Enzo Cucchi apre la sua scena, dunque, in questo significativo e preciso frangente “ideologico”: nasce come poeta e continua come artista visionario: nessun contrasto o superamento di atteggiamento perché resta, e fondamentale, il lirismo di una soggettività individuale, frenetica e mai appagata nella ricerca di un linguaggio figurativo, allusivo e a volte tenacemente celato, tuttavia sempre sorprendente e fortemente iconico.

È, però, il caso di vedere all’opera il nostro artista. Dato per scontato che la sua maggior attività è da vedersi nella pittura figurativa con olio su tele perlopiù superdimensionate, l’attenzione è dapprima curiosamente attratta da un olio, cm 100 x 100, tra le più “figurative”, ovvero CACCIA MEDITERRANEA (1979).

L’appartenenza transavanguardista è subito appalesata dall’evidente ritorno al figurativo con un chiaro intento di allontanamento dall’arte meramente astratta o concettuale.

Ma non tutto persuade in questo proposito poiché la scena non è per nulla agevolmente “leggibile”, tanto che scatta sul momento l’ipotesi della metafora, così che l’osservatore è chiamato subito in causa per la più acconcia e plausibile interpretazione.

Al che un interrogativo sorge spontaneo: ma non era proprio l’arte concettuale a obbligare il fruitore dell’opera a spremere le proprie meningi nella ricerca di un senso del lavoro in cui si era imbattuti?

Aleatorietà delle etichette!

A corrervi dietro si rischia di smarrirsi in teorie fallaci e ingannevoli, col rischio alle volte di non riuscire a vedere l’opera per quello che è: il prodotto di un gesto artistico sorto per grazia e a suggello di un impulso creativo.

Una scena di caccia, dunque. Sul lato destro una sagoma umana con in ispalla uno schioppo, che spara ad un inconsapevole animale (un cane?)  accovacciato mentre suona una tastiera.

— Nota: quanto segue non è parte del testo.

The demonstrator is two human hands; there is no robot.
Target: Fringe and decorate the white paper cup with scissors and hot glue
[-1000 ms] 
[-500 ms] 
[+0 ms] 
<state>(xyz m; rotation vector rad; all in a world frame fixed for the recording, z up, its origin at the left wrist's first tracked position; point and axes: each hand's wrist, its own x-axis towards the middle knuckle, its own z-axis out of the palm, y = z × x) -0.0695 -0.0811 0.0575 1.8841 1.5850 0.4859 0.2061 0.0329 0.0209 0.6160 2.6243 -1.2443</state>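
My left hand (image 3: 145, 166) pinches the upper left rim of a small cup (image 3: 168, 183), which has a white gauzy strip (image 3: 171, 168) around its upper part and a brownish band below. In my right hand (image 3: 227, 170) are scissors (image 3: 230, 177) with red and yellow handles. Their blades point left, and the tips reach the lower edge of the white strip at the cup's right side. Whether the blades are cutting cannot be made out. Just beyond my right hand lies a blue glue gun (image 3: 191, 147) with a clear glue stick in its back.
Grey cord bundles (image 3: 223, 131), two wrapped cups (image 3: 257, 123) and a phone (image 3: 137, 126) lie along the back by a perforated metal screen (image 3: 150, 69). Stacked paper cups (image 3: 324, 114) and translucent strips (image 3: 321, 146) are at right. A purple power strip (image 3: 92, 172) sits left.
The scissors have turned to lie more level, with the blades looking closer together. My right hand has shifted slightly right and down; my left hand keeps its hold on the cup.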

Le due figure sono in linea con la diagonale del dipinto tra un‘infinità di pennellate larghe, colorate a tinte vivaci e fortemente contrastanti, tirate nella medesima direzione della diagonale. Si può notare che il cacciatore non elargisce neppure un volto, esibendo all’inverso un inverosimile copricapo.

Se si volesse, ciò nonostante, architettare una versione dell’opera, verrebbe d’impulso pensare ad un contrasto, se non a un’irriducibile e avversa opposizione, di cultura-natura, con tanto di violenza da parte della cultura umana (lo schioppo) a fronte di una natura (il cane) deputata a coltivare l’armonia (la tastiera) di equilibri ancestrali.

La forma quadrata del dipinto acuisce, infine, a mo’ di lente d’ingrandimento, la “drammaticità” e l’”insensatezza” del gesto del simulacro umano, che, a ben vedere e considerare, si ritrovano identiche in ben altri contesti.

Un’altra significativa opera di Cucchi è senza dubbio “ROMANZO AL SOLE” e si è (2010) di parecchio vicini al tempo presente.

Il dipinto, in prevalenza sciolto nelle calde sfumature del giallo e, nella parte superiore, nella tenuità di un celestino appena adombrato nell’arco di cerchio di un arcobaleno, spalanca, tra il magico e il visionario, uno scenario aperto ad un senso di gioia e libertà: un ottimismo appena, purtroppo, disturbato dal passaggio, nell’angolo in basso a sinistra, di una mandria di cavalli rossi di cui, in uno squarcio grigio, è possibile scorgere solo la testa.

Sul filo dell’orizzonte, presumibilmente a ridosso del mare, si scorgono due figurette, un adulto e un bambino, colà giunti dopo aver attraversato una strada, fluida e senza ostacoli di sorta, che taglia pressoché in verticale l’orizzontalità della spiaggia assolata.

La rappresentazione possiede una forte valenza bene augurale: è l’umanità (adulto-bambino) che guarda al futuro (arcobaleno) benignamente immaginato dall’artista, il quale se non ha voluto omettere verosimili difficoltà (i cavalli) nel suo avvenire, è stato prodigo nell’aver voluto rovesciare sul quadrante del tempo presente la massa della sabbia d’oro del suo cammino secolare.